Les chercheurs de l'IPSL ont utilisé leurs mesures pour estimer l'efficacité du puits de carbone océanique sur une plus grande échelle géographique: celle de tout l'océan Austral. Ils ont mis en commun les données du programme OISO avec d'autres données internationales de CO2 océanique. Avec leurs collègues, ils ont revu à la baisse le puits de carbone dans l'océan Austral, grâce notamment aux observations menées pendant l'hiver (L'hiver est une des quatre saisons des zones tempérées.) austral. Le puits de carbone serait 10 fois inférieur aux précédentes estimations: il serait ainsi de 0,05 gigatonne de carbone/an (GtC/an) au lieu de 0,5 GtC/an. N. Metzl et ses collègues ont également pris part à l'analyse du puits de CO2 océanique dans l'Atlantique Nord (dans le cadre du projet européen CARBOOCEAN), en associant les données récoltées dans cette région depuis 1993 (dans le cadre de l'observatoire SURATLANTE de l'INSU) à d'autres données internationales. Conclusion: le puits de CO2 a diminué de 50 pour cent de 1996 à 2005 dans l'Atlantique nord. Le mécanisme proposé par les chercheurs semble pour l'instant davantage lié à l'oscillation des conditions météorologiques qu'au changement climatique (voir l'article correspondant sur le site de l'INSU ).

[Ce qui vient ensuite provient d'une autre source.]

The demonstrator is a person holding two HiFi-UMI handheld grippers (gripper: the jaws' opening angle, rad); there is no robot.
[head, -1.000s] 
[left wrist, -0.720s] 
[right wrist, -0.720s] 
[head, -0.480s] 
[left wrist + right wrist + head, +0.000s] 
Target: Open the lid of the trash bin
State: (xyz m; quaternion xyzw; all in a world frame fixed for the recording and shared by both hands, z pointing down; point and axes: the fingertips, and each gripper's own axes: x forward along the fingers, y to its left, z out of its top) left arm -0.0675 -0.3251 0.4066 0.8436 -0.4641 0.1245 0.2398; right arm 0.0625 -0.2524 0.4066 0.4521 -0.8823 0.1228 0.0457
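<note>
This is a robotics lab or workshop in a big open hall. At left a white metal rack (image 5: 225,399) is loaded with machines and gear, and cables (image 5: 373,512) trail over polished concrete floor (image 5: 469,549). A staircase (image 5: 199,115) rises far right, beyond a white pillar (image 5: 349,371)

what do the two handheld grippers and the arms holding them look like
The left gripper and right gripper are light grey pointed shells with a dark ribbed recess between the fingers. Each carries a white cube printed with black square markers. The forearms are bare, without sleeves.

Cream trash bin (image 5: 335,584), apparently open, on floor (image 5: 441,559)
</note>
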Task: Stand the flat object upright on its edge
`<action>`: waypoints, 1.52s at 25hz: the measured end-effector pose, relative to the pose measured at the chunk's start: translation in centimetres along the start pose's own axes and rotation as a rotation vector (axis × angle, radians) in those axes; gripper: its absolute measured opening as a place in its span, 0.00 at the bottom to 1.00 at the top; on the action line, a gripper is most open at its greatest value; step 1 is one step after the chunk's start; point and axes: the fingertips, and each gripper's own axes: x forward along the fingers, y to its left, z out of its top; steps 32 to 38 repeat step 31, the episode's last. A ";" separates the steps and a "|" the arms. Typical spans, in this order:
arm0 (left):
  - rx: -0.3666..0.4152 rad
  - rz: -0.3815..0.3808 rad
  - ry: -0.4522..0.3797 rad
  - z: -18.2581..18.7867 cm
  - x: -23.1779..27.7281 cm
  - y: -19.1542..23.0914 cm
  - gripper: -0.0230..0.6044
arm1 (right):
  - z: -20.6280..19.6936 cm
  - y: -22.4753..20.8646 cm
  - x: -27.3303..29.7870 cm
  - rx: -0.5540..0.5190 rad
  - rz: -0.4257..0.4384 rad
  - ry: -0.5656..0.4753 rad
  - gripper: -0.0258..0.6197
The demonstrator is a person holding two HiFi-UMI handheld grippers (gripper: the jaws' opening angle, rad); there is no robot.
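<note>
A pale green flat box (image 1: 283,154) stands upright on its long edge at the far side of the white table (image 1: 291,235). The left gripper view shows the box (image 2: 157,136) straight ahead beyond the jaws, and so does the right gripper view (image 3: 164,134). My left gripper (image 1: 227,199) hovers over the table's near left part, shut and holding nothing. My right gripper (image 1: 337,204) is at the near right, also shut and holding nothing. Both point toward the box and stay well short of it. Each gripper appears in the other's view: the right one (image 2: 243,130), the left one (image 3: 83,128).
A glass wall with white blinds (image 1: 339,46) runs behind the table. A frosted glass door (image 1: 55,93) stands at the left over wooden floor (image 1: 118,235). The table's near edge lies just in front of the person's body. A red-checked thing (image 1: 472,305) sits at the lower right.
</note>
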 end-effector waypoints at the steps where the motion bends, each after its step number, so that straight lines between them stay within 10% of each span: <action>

Au sud comme au nord, on assiste depuis plus de dix ans à une diminution des puits de carbone océaniques, ce qui va dans le sens d'un renforcement du taux de CO2 dans l'atmosphère et donc du réchauffement climatique. Jusqu'où cela peut-il aller et quelles seront les conséquences sur le climat futur ? Pour le savoir, les chercheurs doivent poursuivre ces observations et tenir compte de ces nouveaux résultats pour valider les modèles, notamment les modèles couplés climat/carbone intégrant la biologie marine tels ceux utilisés dans le cadre des rapports du GIEC (Groupe intergouvernemental sur l'évolution du climat ). En effet, les modèles actuellement utilisés pour les prédictions climatiques ne simulent pas correctement l'évolution du CO2 océanique observé depuis deux décennies dans les hautes latitudes nord et sud.